Можно назвать разговоры об ушедших эгоизмом – не о молодости ли тоскует вспоминающий? Конечно, о ней тоже, тем более если молодость напрямую или хотя бы косвенно связана с таким местом как Тарту, с его разговорами после полуночи, огромным снежным полем в Ныо, желанием заснуть в библиотеке (зачем он будил? говорил, неудобно перед знакомыми) и странными бутербродами с размазанным по хлебу яйцом. Но как еще рисовать портреты словами, если они не наполнены чувством, пусть даже это будет меланхолия (лишь бы не тоска). Из чего состоит память, для кого остаются живыми бесчисленные фотографии со случайными лицами и с трудом вспоминаемыми именами?

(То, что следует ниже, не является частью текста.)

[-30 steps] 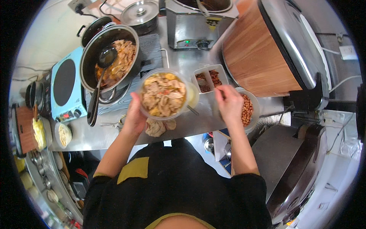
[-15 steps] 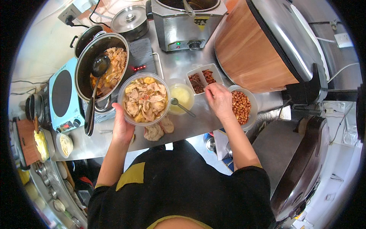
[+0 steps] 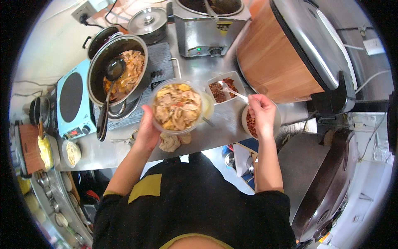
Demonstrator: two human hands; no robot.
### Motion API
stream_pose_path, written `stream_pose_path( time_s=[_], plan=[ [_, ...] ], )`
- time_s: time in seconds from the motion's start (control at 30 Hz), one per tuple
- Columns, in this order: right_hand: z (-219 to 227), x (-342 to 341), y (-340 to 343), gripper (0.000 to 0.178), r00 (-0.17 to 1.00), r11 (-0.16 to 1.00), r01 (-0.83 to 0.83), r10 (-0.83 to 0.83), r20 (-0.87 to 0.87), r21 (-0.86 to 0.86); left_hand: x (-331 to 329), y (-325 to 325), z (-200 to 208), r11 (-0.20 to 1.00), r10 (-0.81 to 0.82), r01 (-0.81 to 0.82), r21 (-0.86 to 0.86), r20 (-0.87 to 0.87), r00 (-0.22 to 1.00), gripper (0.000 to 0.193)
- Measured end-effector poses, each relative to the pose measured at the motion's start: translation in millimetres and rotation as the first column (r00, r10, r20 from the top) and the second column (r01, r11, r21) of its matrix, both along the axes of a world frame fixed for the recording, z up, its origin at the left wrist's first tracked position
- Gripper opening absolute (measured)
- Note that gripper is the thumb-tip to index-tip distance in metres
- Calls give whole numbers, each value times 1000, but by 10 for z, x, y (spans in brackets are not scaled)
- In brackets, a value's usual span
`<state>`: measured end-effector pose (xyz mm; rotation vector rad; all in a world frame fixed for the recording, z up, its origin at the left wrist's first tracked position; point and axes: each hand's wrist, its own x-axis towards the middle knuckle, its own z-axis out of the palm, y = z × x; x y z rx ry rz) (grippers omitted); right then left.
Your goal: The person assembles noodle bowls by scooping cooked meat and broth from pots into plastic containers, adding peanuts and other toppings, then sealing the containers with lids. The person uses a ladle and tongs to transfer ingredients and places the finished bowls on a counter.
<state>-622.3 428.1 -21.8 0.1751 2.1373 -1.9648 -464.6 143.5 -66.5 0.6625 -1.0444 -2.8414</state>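
Note:
My left hand [image 3: 146,135] supports a clear plastic bowl [image 3: 177,132], its thumb on the near left side. Sliced meat [image 3: 176,106] in broth fills that bowl. My right hand [image 3: 263,113] is closed on the handle of a white plastic spoon [image 3: 236,93]. The spoon's head is over a divided white container [image 3: 227,102], which holds dark crumbly seasoning and dried red chilli pieces. Under my right hand stands a round tub [image 3: 274,126] of peanuts [image 3: 250,124], partly covered by that hand. A tub of pale yellow contents [image 3: 208,103] is half hidden behind the meat bowl.
A deep pot [image 3: 146,79] of meat with a black ladle [image 3: 107,106] stands at the left, beside a blue induction cooker [image 3: 86,99]. Behind are a lidded pot [image 3: 147,20] and a steel warmer [image 3: 203,35]. A wood-patterned bin [image 3: 273,58] blocks the right. A cloth [image 3: 170,142] lies near the front edge.
My right hand has moved right and nearer, from the divided container to above the peanuts, with the white spoon now plainly visible in it. The meat bowl has shifted right, covering more of the yellow tub.

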Motion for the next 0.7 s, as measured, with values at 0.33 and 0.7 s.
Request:
stream_pose_path(
  time_s=[0.33, 0.7],
  plan=[
    [308, 469, -273, 9, 930, 973, -198, 225, -292, 120, -250, 247, -52, 999, -43, 44, -15, 62, 997, 73],
    [259, 224, -93, 7, 1000, 995, -14, 14, -8, -98, -144, 214, -27, 1000, 11, -11, 6, 45, 999, 68]
  ],
)
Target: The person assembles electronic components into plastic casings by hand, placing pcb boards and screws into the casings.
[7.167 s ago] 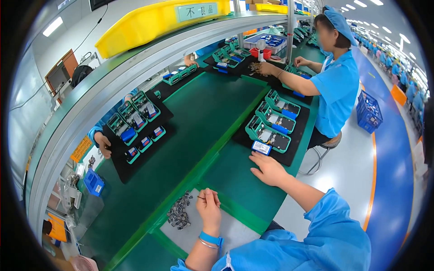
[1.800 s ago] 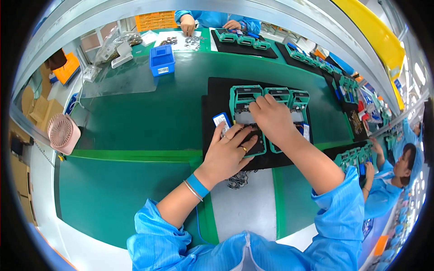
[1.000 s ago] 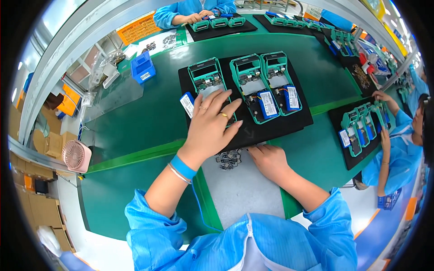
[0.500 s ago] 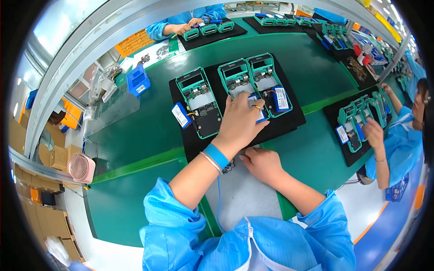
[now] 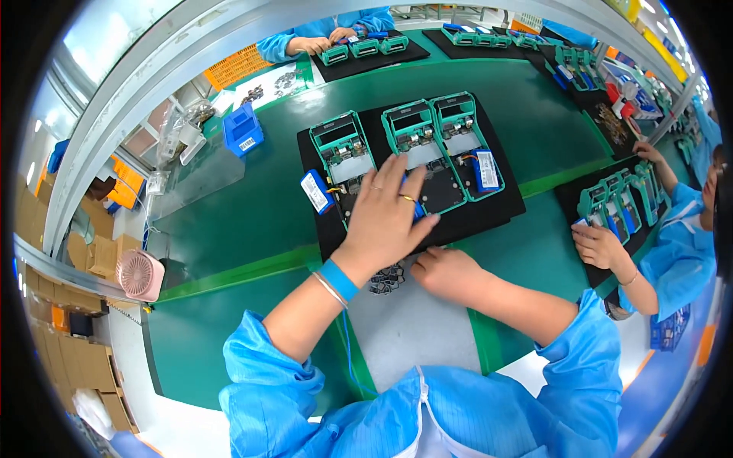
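My left hand (image 5: 382, 217) reaches over the gap between the left and middle green-framed device housings, its fingers curved around a blue battery pack (image 5: 418, 211). Most of that pack is hidden beneath the hand. The middle housing (image 5: 439, 179) lies with its dark inner floor exposed. Another blue pack with a white label (image 5: 486, 171) rests in the right housing (image 5: 460, 130); a third pack (image 5: 315, 191) sits beside the left housing (image 5: 341, 141), joined by wires. Close to the mat's front edge, my right hand (image 5: 447, 273) is closed, its fingertips hidden, beside a pile of small black parts (image 5: 387, 279).
A black mat (image 5: 489, 217) carries the housings on the green bench (image 5: 237, 221). At far left are a blue bin (image 5: 243, 130) and a pink fan (image 5: 140, 275). Co-workers handle similar housings at the right (image 5: 611, 202) and far side (image 5: 363, 47).
My left hand has moved left from the middle housing, and the blue pack there has shifted with it, baring the housing's floor. My right hand stays near the small parts.
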`<state>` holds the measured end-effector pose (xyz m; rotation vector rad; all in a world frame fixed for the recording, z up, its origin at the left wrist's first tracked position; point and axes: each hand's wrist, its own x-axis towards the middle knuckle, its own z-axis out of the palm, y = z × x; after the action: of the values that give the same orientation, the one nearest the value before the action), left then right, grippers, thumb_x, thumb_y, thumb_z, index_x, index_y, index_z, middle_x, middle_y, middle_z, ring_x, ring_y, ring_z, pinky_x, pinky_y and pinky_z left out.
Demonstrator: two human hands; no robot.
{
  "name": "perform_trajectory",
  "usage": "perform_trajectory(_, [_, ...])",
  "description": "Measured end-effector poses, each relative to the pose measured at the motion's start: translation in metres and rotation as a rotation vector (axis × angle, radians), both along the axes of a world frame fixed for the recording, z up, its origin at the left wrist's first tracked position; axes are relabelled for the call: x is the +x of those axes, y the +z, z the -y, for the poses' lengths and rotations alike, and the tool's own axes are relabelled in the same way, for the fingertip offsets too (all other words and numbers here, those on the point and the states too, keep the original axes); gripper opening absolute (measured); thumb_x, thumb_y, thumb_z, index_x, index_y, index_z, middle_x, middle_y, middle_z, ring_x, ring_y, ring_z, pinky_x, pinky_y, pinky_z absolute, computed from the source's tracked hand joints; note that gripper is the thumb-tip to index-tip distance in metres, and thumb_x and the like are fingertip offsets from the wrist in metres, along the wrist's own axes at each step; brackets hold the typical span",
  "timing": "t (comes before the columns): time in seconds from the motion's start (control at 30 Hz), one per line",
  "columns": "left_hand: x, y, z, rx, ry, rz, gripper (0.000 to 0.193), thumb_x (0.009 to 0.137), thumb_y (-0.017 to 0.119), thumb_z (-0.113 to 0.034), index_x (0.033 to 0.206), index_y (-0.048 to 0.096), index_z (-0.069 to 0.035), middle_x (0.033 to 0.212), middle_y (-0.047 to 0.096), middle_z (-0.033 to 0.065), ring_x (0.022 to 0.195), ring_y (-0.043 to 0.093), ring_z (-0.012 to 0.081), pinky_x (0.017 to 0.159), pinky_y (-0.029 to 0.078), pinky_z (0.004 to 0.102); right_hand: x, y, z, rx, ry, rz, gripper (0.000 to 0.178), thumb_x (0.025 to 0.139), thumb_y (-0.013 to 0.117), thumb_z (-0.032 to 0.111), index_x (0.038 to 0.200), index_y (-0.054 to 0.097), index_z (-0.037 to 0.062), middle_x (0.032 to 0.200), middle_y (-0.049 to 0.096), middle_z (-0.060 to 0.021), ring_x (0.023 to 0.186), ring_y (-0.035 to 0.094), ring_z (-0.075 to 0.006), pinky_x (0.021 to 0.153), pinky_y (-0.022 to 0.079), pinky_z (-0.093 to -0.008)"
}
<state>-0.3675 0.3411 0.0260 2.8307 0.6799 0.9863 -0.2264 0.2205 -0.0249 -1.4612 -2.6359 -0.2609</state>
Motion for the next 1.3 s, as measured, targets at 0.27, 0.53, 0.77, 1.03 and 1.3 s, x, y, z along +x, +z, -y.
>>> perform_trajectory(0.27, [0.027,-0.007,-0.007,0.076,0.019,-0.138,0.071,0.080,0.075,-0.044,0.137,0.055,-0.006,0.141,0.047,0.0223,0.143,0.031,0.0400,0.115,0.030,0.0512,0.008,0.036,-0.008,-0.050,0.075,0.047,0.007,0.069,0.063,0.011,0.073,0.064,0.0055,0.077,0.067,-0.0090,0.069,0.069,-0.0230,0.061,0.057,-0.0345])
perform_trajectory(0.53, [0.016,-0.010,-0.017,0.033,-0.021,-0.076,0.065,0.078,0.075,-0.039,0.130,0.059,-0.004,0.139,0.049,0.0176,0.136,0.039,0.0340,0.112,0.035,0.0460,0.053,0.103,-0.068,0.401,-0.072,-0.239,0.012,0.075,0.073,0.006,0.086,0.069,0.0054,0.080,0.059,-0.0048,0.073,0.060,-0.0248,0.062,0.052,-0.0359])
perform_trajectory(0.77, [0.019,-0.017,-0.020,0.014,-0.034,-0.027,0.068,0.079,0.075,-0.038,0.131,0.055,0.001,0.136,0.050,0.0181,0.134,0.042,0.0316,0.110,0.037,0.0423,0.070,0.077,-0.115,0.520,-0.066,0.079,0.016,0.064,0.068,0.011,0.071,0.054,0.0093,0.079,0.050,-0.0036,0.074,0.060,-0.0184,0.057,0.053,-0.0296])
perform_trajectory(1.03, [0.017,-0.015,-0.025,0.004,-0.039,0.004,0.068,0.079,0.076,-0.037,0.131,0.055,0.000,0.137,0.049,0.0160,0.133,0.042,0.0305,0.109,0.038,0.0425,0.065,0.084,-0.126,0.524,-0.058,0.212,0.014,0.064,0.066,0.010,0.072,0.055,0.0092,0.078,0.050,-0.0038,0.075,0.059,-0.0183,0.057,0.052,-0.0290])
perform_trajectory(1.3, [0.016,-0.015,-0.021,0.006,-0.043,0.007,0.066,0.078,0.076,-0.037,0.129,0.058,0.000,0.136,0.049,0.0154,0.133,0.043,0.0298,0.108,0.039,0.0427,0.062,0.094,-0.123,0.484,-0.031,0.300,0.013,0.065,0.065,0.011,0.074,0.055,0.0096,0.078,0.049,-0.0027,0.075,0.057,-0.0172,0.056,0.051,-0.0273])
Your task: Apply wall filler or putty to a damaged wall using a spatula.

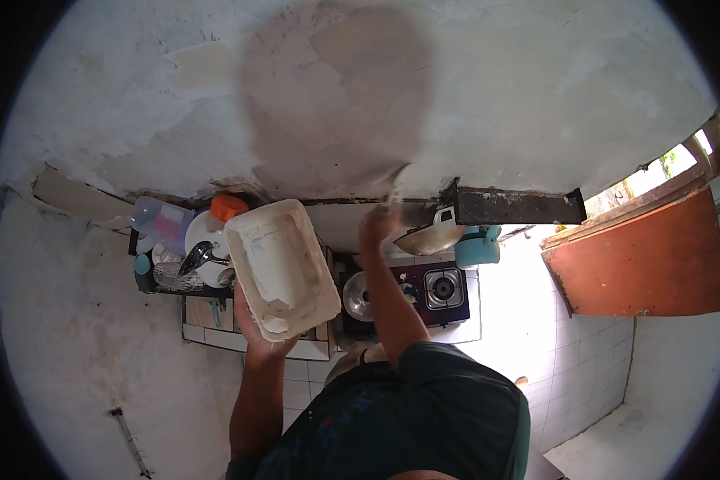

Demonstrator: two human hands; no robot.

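Note:
My left hand (pixel 254 324) is closed under the near left corner of a shallow, off-white rectangular tub (pixel 326 292). Whitish paste (pixel 275 324) lies lumped in that corner, and more is smeared over the bottom. Reaching forward, my right hand (pixel 378 227) is closed round the handle of a thin, pale-edged tool (pixel 399 181), perhaps a putty knife. Motion blurs it, and its tip is at the lower part of the patchy grey wall (pixel 520 104). Whether it touches the wall I cannot tell.
Below the wall stands a stove (pixel 443 290) with a round metal lid (pixel 358 296) on its left. A dark shelf (pixel 520 206) juts out above a wok (pixel 430 240) and a turquoise kettle (pixel 478 250). Left of the tub is a loaded dish rack (pixel 168 290); an orange shutter (pixel 640 264) hangs right.

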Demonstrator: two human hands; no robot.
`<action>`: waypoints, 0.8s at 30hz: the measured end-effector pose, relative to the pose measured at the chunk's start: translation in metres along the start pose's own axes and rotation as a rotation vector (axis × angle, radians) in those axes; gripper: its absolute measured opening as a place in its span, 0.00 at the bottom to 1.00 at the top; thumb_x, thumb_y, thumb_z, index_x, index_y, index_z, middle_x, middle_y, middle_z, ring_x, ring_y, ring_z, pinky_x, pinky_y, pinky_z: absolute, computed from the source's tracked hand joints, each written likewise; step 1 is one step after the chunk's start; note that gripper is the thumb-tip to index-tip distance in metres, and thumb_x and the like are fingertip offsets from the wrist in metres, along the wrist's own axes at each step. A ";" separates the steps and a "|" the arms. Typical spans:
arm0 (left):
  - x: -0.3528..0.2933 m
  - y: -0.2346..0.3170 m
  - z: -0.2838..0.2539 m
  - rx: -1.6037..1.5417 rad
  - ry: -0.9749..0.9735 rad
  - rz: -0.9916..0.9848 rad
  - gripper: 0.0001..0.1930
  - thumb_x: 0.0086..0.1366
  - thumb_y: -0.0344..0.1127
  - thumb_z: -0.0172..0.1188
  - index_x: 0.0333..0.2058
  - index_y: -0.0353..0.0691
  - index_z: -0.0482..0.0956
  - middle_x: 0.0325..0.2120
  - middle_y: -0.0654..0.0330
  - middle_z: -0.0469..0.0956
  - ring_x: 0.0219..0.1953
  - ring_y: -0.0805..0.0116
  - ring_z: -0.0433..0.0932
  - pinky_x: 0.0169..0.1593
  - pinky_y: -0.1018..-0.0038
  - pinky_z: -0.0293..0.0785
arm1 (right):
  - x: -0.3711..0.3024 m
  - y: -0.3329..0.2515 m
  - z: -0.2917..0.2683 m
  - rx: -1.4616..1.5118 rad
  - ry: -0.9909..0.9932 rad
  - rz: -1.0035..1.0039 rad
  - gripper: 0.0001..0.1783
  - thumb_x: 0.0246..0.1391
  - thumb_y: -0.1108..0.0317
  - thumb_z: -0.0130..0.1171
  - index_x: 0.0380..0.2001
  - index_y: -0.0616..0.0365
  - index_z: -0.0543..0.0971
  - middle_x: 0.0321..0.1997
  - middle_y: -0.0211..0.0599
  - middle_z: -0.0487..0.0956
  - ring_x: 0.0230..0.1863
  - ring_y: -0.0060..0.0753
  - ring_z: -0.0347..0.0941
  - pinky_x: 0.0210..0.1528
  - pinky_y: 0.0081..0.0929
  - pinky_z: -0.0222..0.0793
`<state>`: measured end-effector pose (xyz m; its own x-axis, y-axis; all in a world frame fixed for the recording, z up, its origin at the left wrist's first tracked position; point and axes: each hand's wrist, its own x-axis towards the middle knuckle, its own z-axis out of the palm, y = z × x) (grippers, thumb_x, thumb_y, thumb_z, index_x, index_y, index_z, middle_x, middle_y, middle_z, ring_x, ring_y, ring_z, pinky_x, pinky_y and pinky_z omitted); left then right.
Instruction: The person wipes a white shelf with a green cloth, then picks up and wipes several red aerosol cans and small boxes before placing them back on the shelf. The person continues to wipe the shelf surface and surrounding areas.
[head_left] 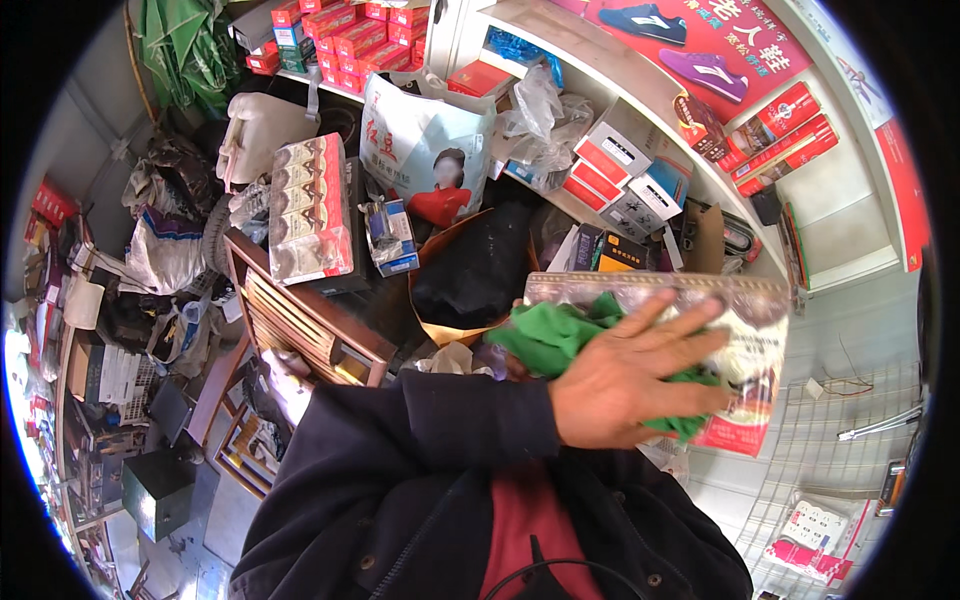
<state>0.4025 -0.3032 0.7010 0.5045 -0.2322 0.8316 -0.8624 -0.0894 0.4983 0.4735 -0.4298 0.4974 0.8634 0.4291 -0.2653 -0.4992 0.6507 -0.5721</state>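
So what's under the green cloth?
A patterned box: its upper edge and right side show around the green cloth. The left hand is spread over the cloth, and the part of the box beneath is covered, so I can't see it.

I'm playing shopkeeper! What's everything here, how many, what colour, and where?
Patterned box: one, brown and red, right of centre
Green cloth: one, green, on that box
Pale bag: one, light blue, upper middle
Printed carton: one, brown and red, left of that bag
Small boxes: many, mostly red, top middle
Dark bundle: one, black, centre
Shoe poster: one, red, upper right
Wooden frame: one, brown, left of centre
Clutter: uncountable, mixed colours, far left
Sleeve: one, dark, lower middle
Left hand: one, bare, on the cloth
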 end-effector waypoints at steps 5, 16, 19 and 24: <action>-0.056 -0.033 -0.009 0.158 0.038 -0.274 0.37 0.51 0.30 0.79 0.62 0.56 0.80 0.73 0.44 0.64 0.78 0.38 0.55 0.77 0.40 0.46 | 0.000 0.001 -0.003 -0.003 0.028 -0.007 0.38 0.72 0.37 0.51 0.73 0.51 0.66 0.72 0.40 0.72 0.69 0.46 0.71 0.69 0.48 0.70; -0.075 -0.046 -0.044 -0.257 0.438 -0.810 0.19 0.74 0.33 0.64 0.60 0.36 0.75 0.49 0.49 0.83 0.50 0.66 0.82 0.55 0.70 0.77 | -0.004 0.002 -0.005 -0.010 0.070 -0.011 0.39 0.71 0.37 0.51 0.74 0.51 0.64 0.74 0.41 0.69 0.71 0.48 0.68 0.70 0.51 0.68; -0.067 -0.046 -0.039 -0.096 0.399 -0.675 0.16 0.75 0.34 0.63 0.58 0.38 0.77 0.39 0.55 0.83 0.38 0.74 0.82 0.44 0.74 0.78 | -0.006 0.002 -0.007 -0.002 0.073 -0.016 0.40 0.71 0.37 0.51 0.75 0.51 0.63 0.75 0.42 0.68 0.71 0.49 0.68 0.71 0.51 0.68; -0.047 -0.045 -0.045 -0.137 0.186 -0.697 0.14 0.72 0.37 0.66 0.53 0.40 0.80 0.29 0.49 0.83 0.28 0.56 0.86 0.36 0.64 0.80 | -0.010 -0.001 -0.008 -0.014 0.065 -0.025 0.40 0.71 0.37 0.51 0.75 0.50 0.63 0.76 0.42 0.67 0.72 0.50 0.66 0.71 0.52 0.67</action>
<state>0.4191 -0.2444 0.6506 0.9432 0.0035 0.3321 -0.3319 -0.0320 0.9428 0.4663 -0.4395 0.4942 0.8788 0.3707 -0.3005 -0.4766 0.6521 -0.5896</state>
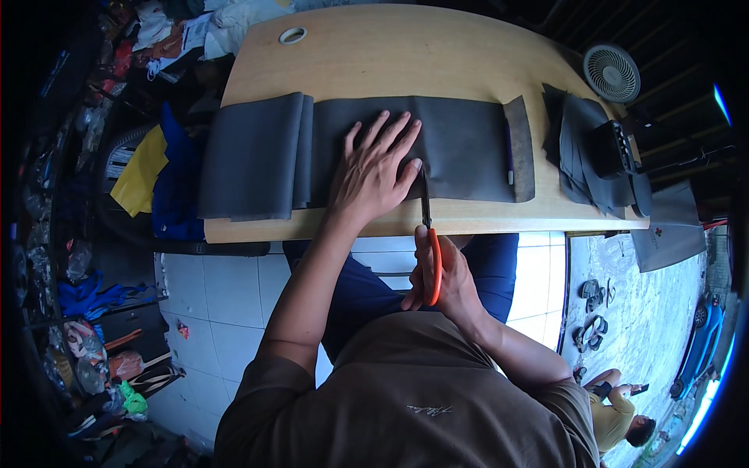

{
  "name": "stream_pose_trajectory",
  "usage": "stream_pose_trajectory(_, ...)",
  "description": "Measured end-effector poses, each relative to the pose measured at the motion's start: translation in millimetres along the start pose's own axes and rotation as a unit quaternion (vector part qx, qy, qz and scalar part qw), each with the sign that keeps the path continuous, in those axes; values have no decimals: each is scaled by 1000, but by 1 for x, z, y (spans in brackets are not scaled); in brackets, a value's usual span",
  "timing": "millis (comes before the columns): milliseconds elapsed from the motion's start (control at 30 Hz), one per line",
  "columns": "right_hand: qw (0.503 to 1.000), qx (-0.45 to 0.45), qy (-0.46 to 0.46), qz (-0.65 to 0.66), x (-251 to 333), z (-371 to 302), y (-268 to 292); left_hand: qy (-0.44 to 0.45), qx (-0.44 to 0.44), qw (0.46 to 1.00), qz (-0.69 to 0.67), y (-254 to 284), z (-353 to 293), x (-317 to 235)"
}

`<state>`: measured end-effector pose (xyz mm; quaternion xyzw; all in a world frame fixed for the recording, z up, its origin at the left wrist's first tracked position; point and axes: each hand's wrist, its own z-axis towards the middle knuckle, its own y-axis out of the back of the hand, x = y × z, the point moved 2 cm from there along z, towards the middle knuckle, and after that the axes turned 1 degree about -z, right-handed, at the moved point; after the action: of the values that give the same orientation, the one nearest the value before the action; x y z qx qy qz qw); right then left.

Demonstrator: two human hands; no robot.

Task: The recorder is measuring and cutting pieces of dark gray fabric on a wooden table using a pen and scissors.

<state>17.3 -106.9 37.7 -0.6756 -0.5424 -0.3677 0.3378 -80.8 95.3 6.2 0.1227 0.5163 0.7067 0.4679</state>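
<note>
A long strip of dark grey sheet material point(464, 148) lies across the wooden table, its left part folded over in layers. My left hand point(380, 168) presses flat on it, fingers spread. My right hand point(449, 277) grips orange-handled scissors point(434, 269) at the table's near edge. Their dark blades point away from me and reach the sheet just right of my left thumb; whether they are parted is hard to see. A purple pen-like stick point(510, 160) lies on the sheet near its right end.
Dark cut pieces point(577, 152) are stacked on the table's right, beside a black box-shaped object point(613, 148) and a small fan point(612, 72). A white ring point(292, 36) sits at the far left. Yellow and blue fabric point(142, 171) lies left of the table. A person point(616, 413) sits at lower right.
</note>
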Motion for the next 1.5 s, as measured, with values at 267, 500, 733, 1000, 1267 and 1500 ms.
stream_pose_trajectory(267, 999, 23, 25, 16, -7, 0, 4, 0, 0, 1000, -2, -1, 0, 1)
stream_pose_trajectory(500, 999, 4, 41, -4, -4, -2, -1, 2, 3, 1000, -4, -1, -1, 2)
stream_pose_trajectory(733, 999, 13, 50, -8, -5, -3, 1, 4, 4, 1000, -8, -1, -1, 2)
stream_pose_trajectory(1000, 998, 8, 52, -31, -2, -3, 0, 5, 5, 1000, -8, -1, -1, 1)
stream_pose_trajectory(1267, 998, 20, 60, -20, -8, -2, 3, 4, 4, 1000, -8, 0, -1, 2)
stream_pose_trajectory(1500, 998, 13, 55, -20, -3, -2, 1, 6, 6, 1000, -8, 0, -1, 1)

Мне нравились Женины рассказы о путешествиях, его восторг перед Крымом, его фанатичная преданность велосипеду. Я не мог ее разделить, но понимал хорошо. Ведь невозможно устоять перед едва сдерживаемым напором эмоций, перед улыбкой, которая в течение секунды проходит неуловимый путь от глагола «проявить» к сказуемому «озарить». Так можно было слушать о чем угодно, но о горах и дорогах казалось самым уместным.
Кто-то сказал, что смерть перед таким пейзажем, который открылся ему на склоне горы, символична. Не знаю, может ли смерть вообще быть символичной. Или за стремлением к символу скрывается страх перед бессмысленностью и неуместностью события, редко кого настигающим в подготовленный миг?
Казалось, той, последней для него, весной начиналось что-то новое в его жизни.
Есть масса способов убедить себя в том, что раз не случилось, то не случайно. Но еще проще предъявить судьбе счет за чудовищную нелепость произошедшего: есть не оправдываемое ничем. Осознание этого не придает жизненных сил, но сделать выбор задним числом не получится.
Легкость, с которой Женя расписывался в собственной лени, выглядела обаятельно. «Это же надо идти / читать / делать», -- говорит он, слегка прищурившись. Нелюбовь к лишним движениям рождалась образом барина, предающегося неге и упорно не замечающего буден. Вот уж удачная маска для трудоголика, который словно стыдится своей одержимости работой. К счастью, даже первоклассное издательство, знавшее мало равных себе, не заменяло ему семьи, одержимость вообще ничего не заменяла – ведь при всех обстоятельствах Женя был на удивление семеен. И сам вырос в хорошей семье (мама его поразила меня при первом знакомстве какой-то особой, немосковской мягкостью), и в юности породнился с Кузовкиными, у которых культ чаепития на кухне поддерживался с тем мастерством и одновременно с той естественностью, что напоминала об абажурах, XIX веке и всяком таком полузабытом, где каждый мог почувствовать себя как дома. Тут в разговорах царила интонация, но Женя и сам готов был ваять традицию, не отходя от чайника. От реплик и фраз мало что остается – где Эккерманы, кто Гете? Но живешь не ради потомков, а ради тех – или хотя бы с теми, - кто рядом. Счастливцам удается это совместить. Как раз Женин случай.
Есть люди, к которым, казалось бы, относишься с глубокой симпатией. И только когда оказывается, что личная встреча уже невозможна, понимаешь, что любишь их по-настоящему. Самый горький комок к горлу подступает не на похоронах и не на поминках. Он настигает месяцы и годы спустя.
невозможно простить и проститься
невозможно уплыть далеко
где хромая летает птица
где растаяв исчезнуть легко
Версия этого текста была опубликована в "Пермяковском сборнике" (М.: Новое издательство, 2010. В 2 тт.).